2. Strategic Updates and Business Highlights

• Tamibarotene Development: Focused on developing tamibarotene as a new standard of care for higher-risk MDS patients with RARA gene overexpression, representing a significant market opportunity.
• SELECT-MDS-1 Trial: Pivotal data readout expected in mid-November 2024, with the primary endpoint being the complete response (CR) rate in a Phase 3 trial comparing tamibarotene plus azacitidine to placebo plus azacitidine.
• Market Opportunity: Anticipated U.S. market for higher-risk MDS therapeutics could reach approximately $1.6 billion by 2029, with tamibarotene's potential market share exceeding $800 million.

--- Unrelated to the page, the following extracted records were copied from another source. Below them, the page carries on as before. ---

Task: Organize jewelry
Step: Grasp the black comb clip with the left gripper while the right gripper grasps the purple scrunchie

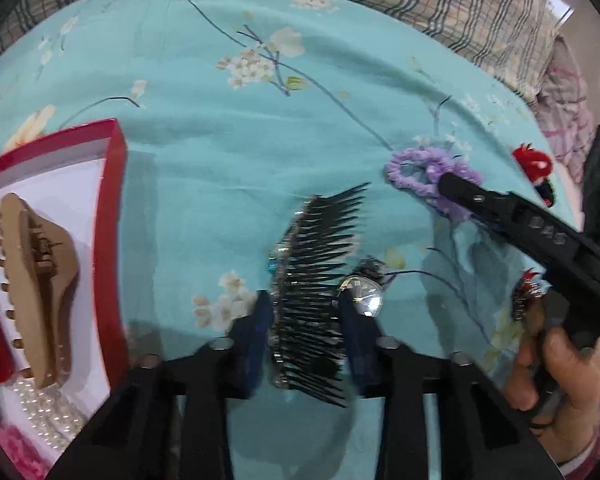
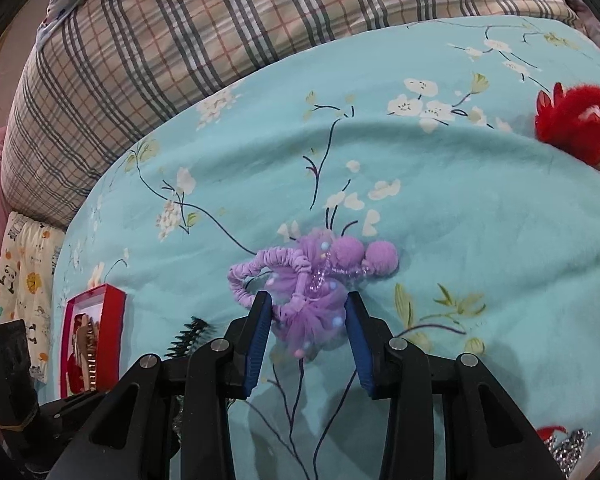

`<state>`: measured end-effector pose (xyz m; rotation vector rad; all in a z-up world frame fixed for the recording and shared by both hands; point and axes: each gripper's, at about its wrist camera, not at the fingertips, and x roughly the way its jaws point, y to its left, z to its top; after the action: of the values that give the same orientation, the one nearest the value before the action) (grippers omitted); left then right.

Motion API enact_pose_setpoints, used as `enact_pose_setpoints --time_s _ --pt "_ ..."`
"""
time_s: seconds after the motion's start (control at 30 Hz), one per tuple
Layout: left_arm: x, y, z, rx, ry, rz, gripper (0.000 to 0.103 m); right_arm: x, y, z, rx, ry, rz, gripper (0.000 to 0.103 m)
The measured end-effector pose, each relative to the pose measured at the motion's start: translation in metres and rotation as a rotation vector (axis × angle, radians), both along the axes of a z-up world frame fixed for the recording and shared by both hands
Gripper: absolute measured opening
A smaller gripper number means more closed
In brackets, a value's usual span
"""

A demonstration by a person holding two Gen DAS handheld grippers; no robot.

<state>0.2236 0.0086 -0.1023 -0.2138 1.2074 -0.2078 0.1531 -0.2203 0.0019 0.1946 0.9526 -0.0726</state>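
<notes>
Left gripper (image 1: 304, 320) spread wide around the comb (image 1: 320, 280) on the bedspread (image 1: 220, 160), right gripper (image 2: 308, 320) likewise around the purple hair tie (image 2: 308, 280); closing may snag cloth or drop either before the red box (image 1: 116, 208).

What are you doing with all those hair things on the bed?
Someone is sorting hair accessories into a red box using two hand-held grippers. The left gripper is open around a black hair comb lying on the blue flowered sheet. The right gripper is open around a purple hair tie. A tan hair claw and pearls already lie in the box. A fluffy red clip waits on the sheet.
</notes>
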Motion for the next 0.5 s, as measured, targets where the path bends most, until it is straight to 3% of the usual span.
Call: enact_pose_setpoints --time_s 0.03,0.07,0.17,0.5 --pt "0.000 -0.001 0.002 -0.002 -0.008 -0.005 0.015 0.001 0.001 0.000 -0.010 -0.003 0.000 0.035" --pt "-0.002 -0.002 0.005 0.014 -0.021 -0.008 0.011 0.002 0.002 -0.001 -0.019 -0.004 0.004 0.026" --pt "-0.006 -0.003 0.011 0.033 -0.048 -0.019 0.003 0.002 0.004 -0.001 -0.039 -0.012 0.010 0.022" --pt "-0.033 0.011 0.038 -0.002 -0.084 -0.006 0.001 -0.021 0.020 0.027 -0.046 -0.081 0.059 0.021"
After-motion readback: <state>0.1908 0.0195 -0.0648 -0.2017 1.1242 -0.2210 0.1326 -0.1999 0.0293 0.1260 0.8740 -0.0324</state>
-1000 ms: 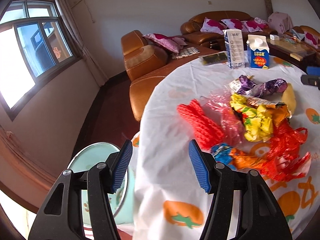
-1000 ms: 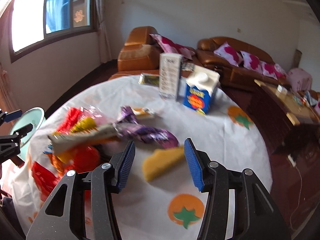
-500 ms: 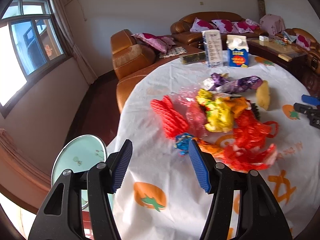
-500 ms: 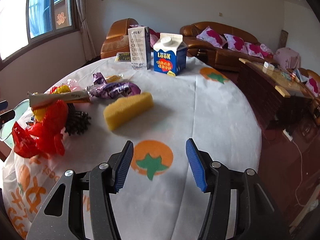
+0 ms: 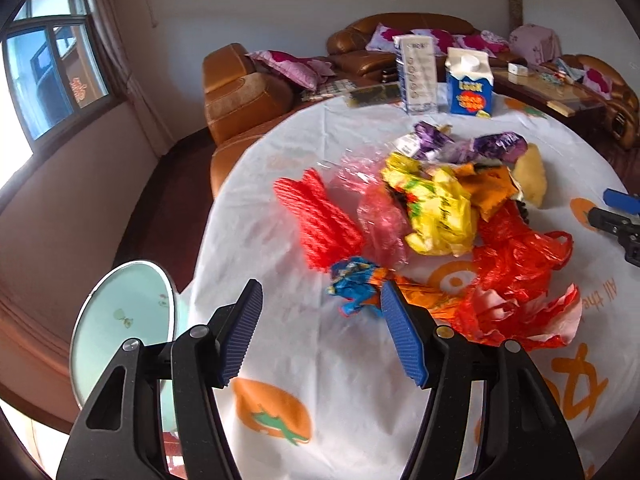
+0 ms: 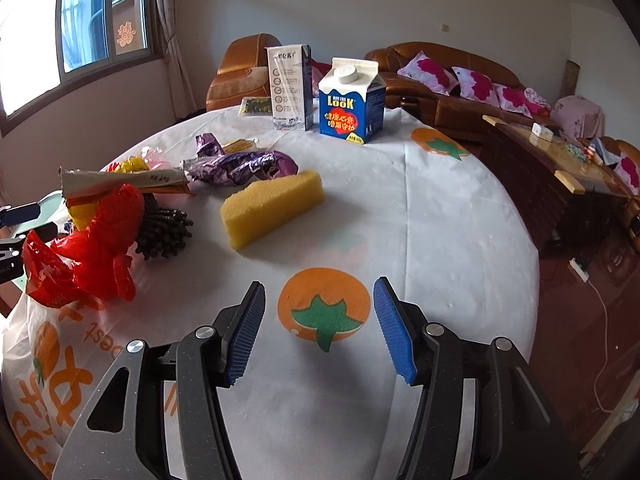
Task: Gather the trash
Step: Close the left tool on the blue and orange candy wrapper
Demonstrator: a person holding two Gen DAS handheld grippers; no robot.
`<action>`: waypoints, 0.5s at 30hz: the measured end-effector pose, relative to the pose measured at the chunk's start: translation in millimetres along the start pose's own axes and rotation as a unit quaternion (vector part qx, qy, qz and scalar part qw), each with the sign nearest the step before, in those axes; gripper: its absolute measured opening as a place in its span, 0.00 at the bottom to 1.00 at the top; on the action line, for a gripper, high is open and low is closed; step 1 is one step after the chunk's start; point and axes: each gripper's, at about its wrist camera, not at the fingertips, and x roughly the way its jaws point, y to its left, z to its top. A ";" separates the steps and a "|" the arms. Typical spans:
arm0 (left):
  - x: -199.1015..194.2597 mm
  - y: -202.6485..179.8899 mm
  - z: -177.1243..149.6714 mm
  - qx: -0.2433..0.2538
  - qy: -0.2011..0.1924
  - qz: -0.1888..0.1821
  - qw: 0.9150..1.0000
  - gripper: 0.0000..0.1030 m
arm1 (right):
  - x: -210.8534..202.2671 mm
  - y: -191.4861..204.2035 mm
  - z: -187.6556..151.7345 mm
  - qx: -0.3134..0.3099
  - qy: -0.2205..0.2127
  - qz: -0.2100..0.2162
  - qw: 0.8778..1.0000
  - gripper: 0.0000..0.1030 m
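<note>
My left jaws (image 5: 322,332) are standing apart, gripping nothing, near the surface's (image 5: 340,364) edge — the trash heap (image 5: 432,216) is lying just beyond. My right jaws (image 6: 320,330) have just been opening, nothing between them — hovering over an orange print (image 6: 324,306), the yellow sponge (image 6: 272,208) ahead.

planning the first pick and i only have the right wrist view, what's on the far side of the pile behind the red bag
observer: a crumpled blue wrapper lies there on the tablecloth, just ahead of the left tool.
operator: is that tool holding anything
observer: no, it is open with nothing between its pads.
operator: anything else hidden from me
observer: a red foam net lies flat at the pile's outer side, beyond the wrapper.
</note>
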 end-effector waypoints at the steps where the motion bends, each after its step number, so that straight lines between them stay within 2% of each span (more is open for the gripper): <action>1: 2.8 -2.7 -0.9 0.004 0.004 -0.005 1.000 0.53 | 0.8 0.1 -0.5 0.000 0.001 -0.001 1.000 0.55; 3: 9.5 -7.9 -4.2 0.012 0.016 -0.022 1.000 0.36 | 1.7 -0.3 -1.4 0.000 0.002 -0.001 1.000 0.55; 4: 12.7 -9.5 -5.8 0.014 0.024 -0.035 0.999 0.22 | 2.1 -1.0 -1.4 0.001 0.003 -0.001 1.000 0.55; 5: 14.9 -10.4 -7.4 0.015 0.030 -0.044 0.998 0.13 | 2.1 -1.4 -1.3 0.001 0.003 -0.001 1.000 0.55; 8: 14.6 -10.3 -9.0 0.015 0.032 -0.050 0.998 0.05 | 1.9 -1.7 -1.3 0.002 0.002 -0.001 1.000 0.55; 12: -3.5 3.1 -4.3 0.004 0.021 -0.050 0.999 0.04 | -1.1 -2.6 0.1 0.004 -0.003 0.000 1.000 0.55; 15: -18.3 22.3 -0.8 -0.013 0.013 -0.028 0.999 0.04 | -3.4 -2.5 1.7 0.007 -0.007 0.001 1.000 0.55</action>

3. Forward Guidance and Outlook

• NDA Filing: Plans to file a New Drug Application (NDA) post-data release, with a focus on ensuring all data is validated and regulatory interactions are routine.
• Commercial Preparation: Ongoing efforts to prepare for the commercial launch of tamibarotene, including market awareness initiatives and infrastructure development.

4. Bad News, Challenges, or Points of Concern

• Revenue Decline: The absence of revenue due to the termination of the Pfizer collaboration raises concerns about immediate financial stability.
• Cash Burn: The reduction in cash reserves from Q2 to Q3 2024 highlights the need for careful financial management as the company approaches its NDA filing.
• Market Competition: The existing therapies for higher-risk MDS, particularly hypomethylating agents, present a competitive landscape that may impact the adoption of tamibarotene.

5. Notable Q&A Insights

• Efficacy Benchmarks: Management reiterated that the CR rate for azacitidine serves as a benchmark for interpreting tamibarotene's potential efficacy, with historical rates around 17%.
• Safety Profile: Emphasis on the importance of a favorable safety profile for tamibarotene, particularly for elderly patients with comorbidities.
• Commercial Strategy: Plans for post-data release include accelerating commercial preparations and ensuring broad access to tamibarotene.
• Future of 5609: The CDK7 asset (5609) is considered high-potential but may be better suited for a larger pharma partner, indicating ongoing business development efforts for this asset.

Overall, Syros Pharmaceuticals is at a critical juncture with the upcoming pivotal trial data for tamibarotene, which could significantly impact its future trajectory and market positioning in the treatment of higher-risk MDS.